Deep Dive: Can BMW Build a Real Sports Car?

Radovan Varicak
bmw-sports-cars

Sports cars have never been BMW's true forte. The 507, the 503, the Z1, and the Z8 were all unloved loss-makers that attained cult status only (long) after production had ended. And then there's the Z3, which started as a purists' model until the marketing guys called for fatter margins, morphing it into the overweight, retractable-hardtop Z4. Where, one wonders, is the BMW competitor to the Porsche Boxster and the Audi TT? Perhaps not that far away. There's no decision yet, but when we tap the Bavarian grapevine, we find tantalizing hints of a BMW sports car revival.
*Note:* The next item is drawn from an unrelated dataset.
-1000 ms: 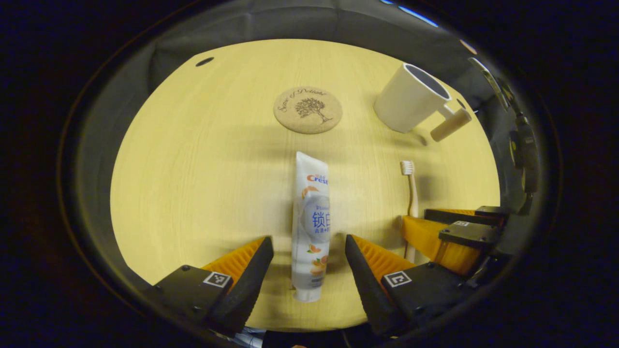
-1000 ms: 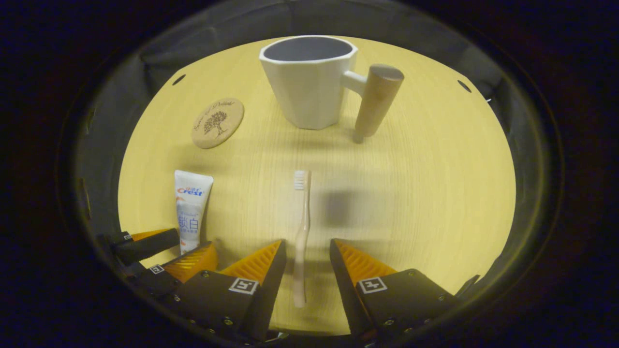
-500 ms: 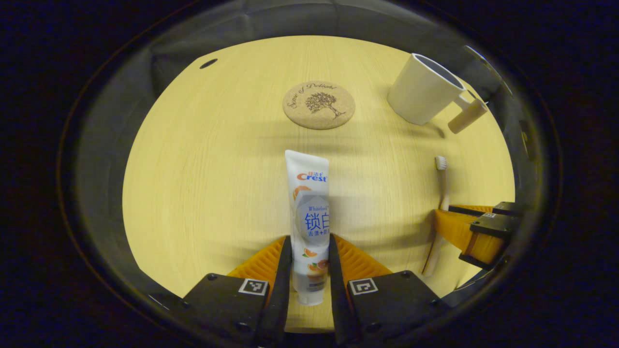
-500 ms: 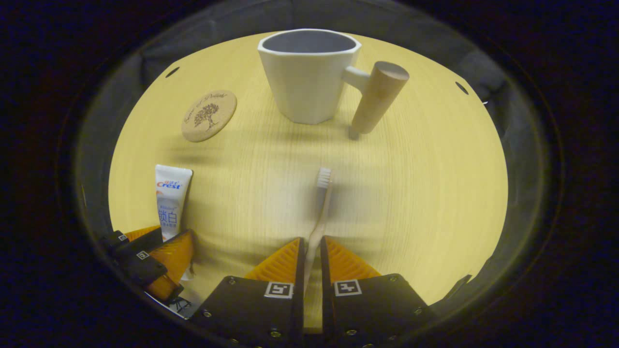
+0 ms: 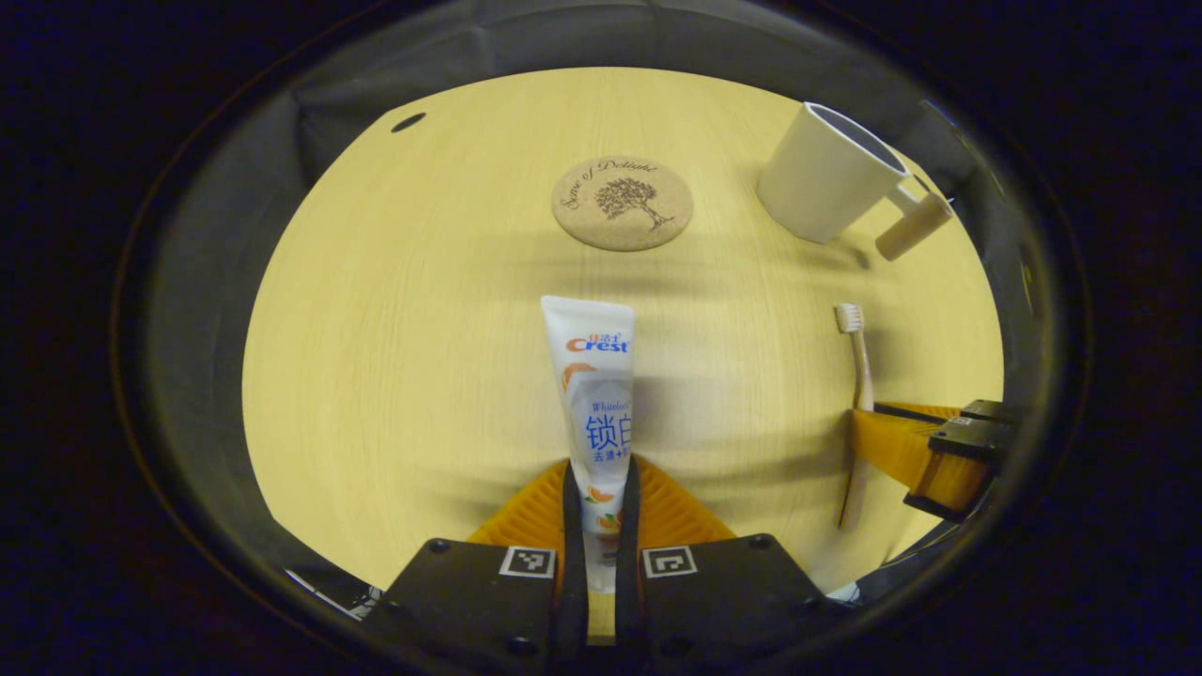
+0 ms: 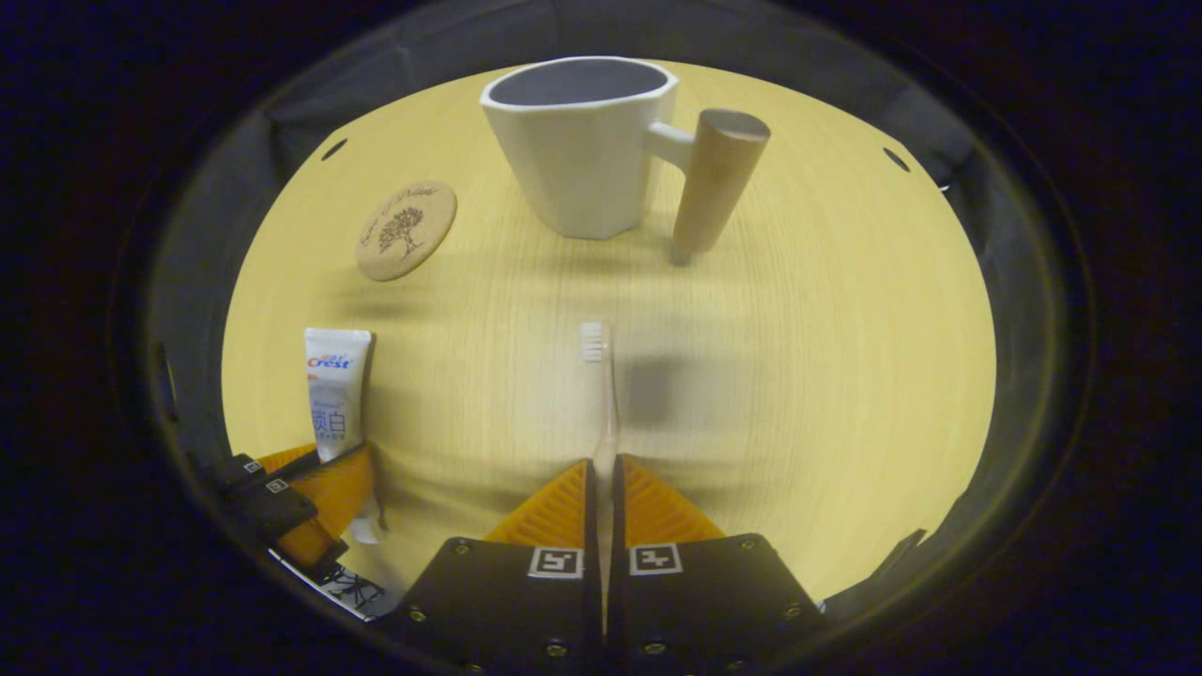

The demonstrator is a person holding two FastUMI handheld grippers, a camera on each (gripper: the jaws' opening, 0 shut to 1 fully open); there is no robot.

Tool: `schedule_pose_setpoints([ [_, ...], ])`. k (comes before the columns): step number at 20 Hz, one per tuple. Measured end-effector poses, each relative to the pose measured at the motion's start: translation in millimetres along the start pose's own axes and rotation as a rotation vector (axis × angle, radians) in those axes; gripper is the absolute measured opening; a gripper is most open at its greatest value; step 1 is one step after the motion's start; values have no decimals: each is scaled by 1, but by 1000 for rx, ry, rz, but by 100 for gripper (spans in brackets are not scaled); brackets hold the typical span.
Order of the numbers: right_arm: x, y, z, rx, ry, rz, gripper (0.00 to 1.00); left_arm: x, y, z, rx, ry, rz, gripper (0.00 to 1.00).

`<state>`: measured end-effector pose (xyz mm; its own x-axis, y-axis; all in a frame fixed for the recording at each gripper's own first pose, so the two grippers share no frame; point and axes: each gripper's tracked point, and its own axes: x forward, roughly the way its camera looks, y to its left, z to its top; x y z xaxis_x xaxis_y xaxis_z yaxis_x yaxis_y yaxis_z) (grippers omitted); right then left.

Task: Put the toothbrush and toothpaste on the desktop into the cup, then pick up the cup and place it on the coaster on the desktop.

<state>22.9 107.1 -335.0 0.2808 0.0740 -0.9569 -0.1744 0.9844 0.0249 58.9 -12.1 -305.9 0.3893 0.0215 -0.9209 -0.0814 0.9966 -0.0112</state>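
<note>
In the left gripper view my left gripper (image 5: 598, 488) is shut on the lower end of a white toothpaste tube (image 5: 593, 376), which points away toward the round cork coaster (image 5: 622, 203). In the right gripper view my right gripper (image 6: 602, 483) is shut on the handle of a pale toothbrush (image 6: 601, 385), bristles pointing at the white cup (image 6: 582, 145) with its wooden handle (image 6: 709, 183). The cup (image 5: 826, 174) stands upright at the far right of the left gripper view, with the toothbrush (image 5: 856, 366) and right gripper (image 5: 916, 451) below it. The toothpaste tube (image 6: 335, 390), left gripper (image 6: 315, 488) and coaster (image 6: 406, 230) sit left in the right gripper view.
The light wooden desktop (image 5: 423, 310) has dark cloth walls around it and small holes near its far edge (image 5: 408, 122). Bare wood lies between the coaster and the cup (image 6: 798, 357).
Both grippers have gone from open to shut: the left on the toothpaste tube, the right on the toothbrush handle. Both items have shifted slightly in the grasp.
</note>
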Motion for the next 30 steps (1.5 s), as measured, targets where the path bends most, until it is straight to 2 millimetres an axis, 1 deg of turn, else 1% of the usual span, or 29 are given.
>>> schedule_pose_setpoints([
  [2,-14,2,3,7,-27,31,2,-10,-3,15,-1,0,-2,20],
  [3,-23,4,4,10,-40,44,2,16,4,-24,-2,-3,-2,20],
  [4,-32,5,6,15,-57,62,3,1,-2,5,-1,-4,-2,20],
  [5,-42,7,8,21,-73,79,2,-5,-2,9,-1,-4,-3,20],
  [8,-74,12,20,33,-140,124,2,-5,-3,9,-1,-5,-5,20],
  [12,-114,16,54,49,-242,162,3,-5,-3,10,-2,-7,-5,19],
  [15,-143,18,87,72,-319,199,2,-5,-3,10,1,-6,-7,20],
  [17,-155,18,113,85,-371,211,3,-5,-3,10,0,-6,-7,19],
  [20,-169,15,153,116,-451,229,2,-5,-4,11,-2,-11,-5,19],
  [23,-178,7,190,157,-512,234,2,-6,-3,11,-12,-7,-3,19],
  [24,-177,3,203,172,-532,237,2,-8,-6,10,-22,-8,-17,19],
  [25,-177,0,215,186,-553,240,2,-11,-6,11,-28,-19,-25,19],
  [27,-175,-5,235,208,-597,225,2,-21,-3,20,-24,-62,-23,19],
  [29,-170,-9,249,220,-643,205,2,-38,-1,33,-24,-113,-28,19],
  [30,-167,-12,253,222,-663,196,2,-45,-1,39,-27,-131,-31,19],
])
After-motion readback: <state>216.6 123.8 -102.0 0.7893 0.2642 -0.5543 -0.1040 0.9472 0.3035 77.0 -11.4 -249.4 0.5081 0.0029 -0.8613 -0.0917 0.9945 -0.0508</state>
Although BMW chairman Norbert Reithofer is not exactly a fan of the cheap Z2 roadster (as it's been internally christened), the decision makers are beginning to understand that they can't cede this segment to the competition. The Z4 has evolved into a good-looking vehicle, but its packaging, weight, and rigid convertible top disappoint hard-core enthusiasts (i.e., Boxster buyers).

Initially, BMW planned to build the Z2 on the brand's upcoming front-wheel-drive architecture. However, the mere rumor of a front-wheel-drive BMW sports car raised enough of an outcry within the enthusiast community that BMW officials are now considering two far better options. The first would be to continue developing the car on this platform, alongside the Mini Roadster and Coupe, but to take a page from Audi and make it four-wheel drive. Among the undisputed advantages of this strategy are (1) a short path to production (spring 2014 for a ragtop roadster, fall 2014 for a coupe version), (2) the traction bonus inherent to four-wheel drive, and (3) the economies of scale offered by hitching up to a high-volume architecture. On the debit side, it's hard to ignore the usual weight, space, and cost penalties of adding driveshafts and other associated hardware.

Plan B scraps all that and pushes the launch back to 2015 or even 2016. That's the bad news. The good news is that this route revolves around rear-wheel drive. The key is the next 1-series. Although the European-market hatchback 1-series will definitely move to front-wheel drive to compete better with the Volkswagen Golf and the like, BMW is now thinking that the coupe and the convertible should stay rear-wheel drive permanently and perhaps become the 2-series. (Indeed, the company just filed a trademark for the M2 name.) The Z2, of course, fits the new nomenclature to perfection and would share the 2-series platform. The Z2 would feature three different 2.0-liter four-cylinder gasoline engines rated from 170 to 270 hp.

None of this, by the way, hampers the future of the Z4, although it could require some changes. In order to avoid overlap with the Z2, the next Z4 might shift upmarket and grow a bit. A new moniker, Z6, is also in the cards. Whatever the case, it will likely retain its hardtop convertible configuration, as well as its in-line six-cylinder engines (which, we hope, remain the brand's trademark powerplants for decades to come). The range would likely start with today's 300-hp sDrive35i and go up from there to 340- and 380-hp variants. Still not enough grunt? Then zoom in on the M Version, which will likely share its 450-hp straight six with the next M3.

JagBro9
If they want a real sports car, it should be as simple as getting rid of the retractable hardtop on the Z4 and the weight it brings to the car. The current engine package should be sufficient at the very least, but I would like to see the same V8 as in the M3. Now THAT would be an engine.
Daye
Here's Plan C for BMW: spin the roadster from the next Z4, making it a baby Z4. All BMW would have to do is cut about two or three feet out of the Z4, drop several hundred pounds, and put in one helluva monster turbocharged inline six-cylinder as the base engine, matched to a 7-speed manual. And leave room for a V8 upgrade. BTW, the Audi TT is not a sports car. It is a dressed up GTI. It only approaches sports car reality in the RS or RSS guise.